A gluten-free brunch recipe that offers a refreshing and energizing meal option for those looking to enjoy healthy, clean eating.

Time: Prep: 15 minutes - Cook: 10 minutes (for quinoa) - Total: 25 minutes
Servings: 2
Difficulty: Intermediate
Cuisine: Californian, Gluten-Free

Allergens

None

Ingredients

  • 1 cup cooked quinoa
  • 1 avocado, sliced
  • 1 cup mixed berries (strawberries, blueberries, raspberries)
  • 1 cup baby spinach
  • 1/2 cup diced cucumber
  • 1/4 cup chopped fresh basil
  • 1/4 cup toasted almonds
  • 1 lemon, zested and juiced
  • 1 tablespoon honey
  • Salt and pepper, to taste

Instructions

  1. In a large bowl, combine cooked quinoa, spinach, mixed berries, cucumber, and basil.

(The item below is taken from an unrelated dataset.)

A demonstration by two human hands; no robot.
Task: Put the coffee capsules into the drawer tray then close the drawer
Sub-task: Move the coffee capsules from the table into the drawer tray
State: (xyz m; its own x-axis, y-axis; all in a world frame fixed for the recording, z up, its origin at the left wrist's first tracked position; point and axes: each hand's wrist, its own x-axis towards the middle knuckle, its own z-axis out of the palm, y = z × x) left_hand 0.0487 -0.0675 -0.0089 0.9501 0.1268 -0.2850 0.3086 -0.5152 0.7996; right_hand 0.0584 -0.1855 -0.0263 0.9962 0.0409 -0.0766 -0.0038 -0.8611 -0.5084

Toss gently to mix.
  2. Drizzle with lemon juice, honey, salt, and pepper, and toss again to evenly coat.
  3. Top the brunch bowl with sliced avocado and toasted almonds.

Chef’s Insight

Experiment with different fruits, vegetables, and toppings to create your own personalized brunch bowl.

Cultural or Historical Background

This dish draws inspiration from Californian cuisine, which emphasizes fresh ingredients and vibrant flavors.